What is required
Every line of the data is to be output verbatim.

Raw data
◇ ◇ ◇ ◇
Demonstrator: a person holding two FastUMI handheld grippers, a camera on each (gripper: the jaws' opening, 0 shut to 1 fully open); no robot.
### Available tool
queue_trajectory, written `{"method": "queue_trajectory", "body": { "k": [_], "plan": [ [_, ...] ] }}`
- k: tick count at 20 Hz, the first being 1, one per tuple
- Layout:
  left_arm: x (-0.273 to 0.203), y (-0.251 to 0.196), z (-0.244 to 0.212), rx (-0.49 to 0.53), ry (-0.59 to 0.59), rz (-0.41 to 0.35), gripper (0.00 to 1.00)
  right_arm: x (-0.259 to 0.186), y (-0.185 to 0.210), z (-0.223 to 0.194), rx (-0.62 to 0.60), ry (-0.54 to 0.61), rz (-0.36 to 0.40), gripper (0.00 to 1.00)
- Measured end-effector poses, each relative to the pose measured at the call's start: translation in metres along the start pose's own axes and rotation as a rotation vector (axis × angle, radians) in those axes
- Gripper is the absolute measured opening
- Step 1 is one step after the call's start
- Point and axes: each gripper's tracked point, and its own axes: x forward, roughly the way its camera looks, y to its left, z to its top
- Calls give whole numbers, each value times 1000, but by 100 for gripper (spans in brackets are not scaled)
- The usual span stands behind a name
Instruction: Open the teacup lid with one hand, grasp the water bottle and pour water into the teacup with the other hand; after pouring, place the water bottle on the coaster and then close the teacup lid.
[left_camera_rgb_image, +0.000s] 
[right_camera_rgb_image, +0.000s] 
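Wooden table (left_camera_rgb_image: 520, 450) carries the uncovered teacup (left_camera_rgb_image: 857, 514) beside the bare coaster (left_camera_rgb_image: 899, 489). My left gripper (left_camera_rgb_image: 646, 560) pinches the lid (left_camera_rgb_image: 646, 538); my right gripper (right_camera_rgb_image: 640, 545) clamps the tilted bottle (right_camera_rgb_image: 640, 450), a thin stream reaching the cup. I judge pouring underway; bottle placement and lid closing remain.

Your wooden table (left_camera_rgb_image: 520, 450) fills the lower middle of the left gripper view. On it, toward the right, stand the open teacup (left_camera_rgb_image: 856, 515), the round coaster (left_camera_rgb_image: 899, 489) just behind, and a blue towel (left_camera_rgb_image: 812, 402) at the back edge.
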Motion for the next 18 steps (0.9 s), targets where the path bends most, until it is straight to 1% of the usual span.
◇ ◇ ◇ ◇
Exercise response
Demonstrator: a person holding two FastUMI handheld grippers, a camera on each (gripper: the jaws' opening, 0 shut to 1 fully open); no robot.
### Available tool
queue_trajectory, written `{"method": "queue_trajectory", "body": { "k": [_], "plan": [ [_, ...] ] }}`
- k: tick count at 20 Hz, the first being 1, one per tuple
- Layout:
  left_arm: x (-0.273 to 0.203), y (-0.251 to 0.196), z (-0.244 to 0.212), rx (-0.49 to 0.53), ry (-0.59 to 0.59), rz (-0.41 to 0.35), gripper (0.00 to 1.00)
  right_arm: x (-0.259 to 0.186), y (-0.185 to 0.210), z (-0.223 to 0.194), rx (-0.62 to 0.60), ry (-0.54 to 0.61), rz (-0.36 to 0.40), gripper (0.00 to 1.00)
- Measured end-effector poses, each relative to the pose measured at the call's start: translation in metres along the start pose's own axes and rotation as a rotation vector (axis × angle, radians) in those axes
- Gripper is the absolute measured opening
- Step 1 is one step after the call's start
- Point and axes: each gripper's tracked point, and its own axes: x forward, roughly the way its camera looks, y to its left, z to its top
- Calls give whole numbers, each value times 1000, but by 100 for gripper (spans in brackets are not scaled)
- The usual span stands behind a name
Instruction: Open the teacup lid with one hand, grasp the water bottle and pour water into the teacup with the other hand; after pouring, place the water bottle on the coaster and then close the teacup lid.
[left_camera_rgb_image, +0.000s] 
[right_camera_rgb_image, +0.000s] 
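Wooden table (left_camera_rgb_image: 520, 450) carries the uncovered teacup (left_camera_rgb_image: 857, 514) beside the bare coaster (left_camera_rgb_image: 899, 489). My left gripper (left_camera_rgb_image: 646, 560) pinches the lid (left_camera_rgb_image: 646, 538); my right gripper (right_camera_rgb_image: 640, 545) clamps the tilted bottle (right_camera_rgb_image: 640, 450), a thin stream reaching the cup. I judge pouring underway; bottle placement and lid closing remain.

Your wooden table (left_camera_rgb_image: 520, 450) fills the lower middle of the left gripper view. On it, toward the right, stand the open teacup (left_camera_rgb_image: 856, 515), the round coaster (left_camera_rgb_image: 899, 489) just behind, and a blue towel (left_camera_rgb_image: 812, 402) at the back edge.
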Motion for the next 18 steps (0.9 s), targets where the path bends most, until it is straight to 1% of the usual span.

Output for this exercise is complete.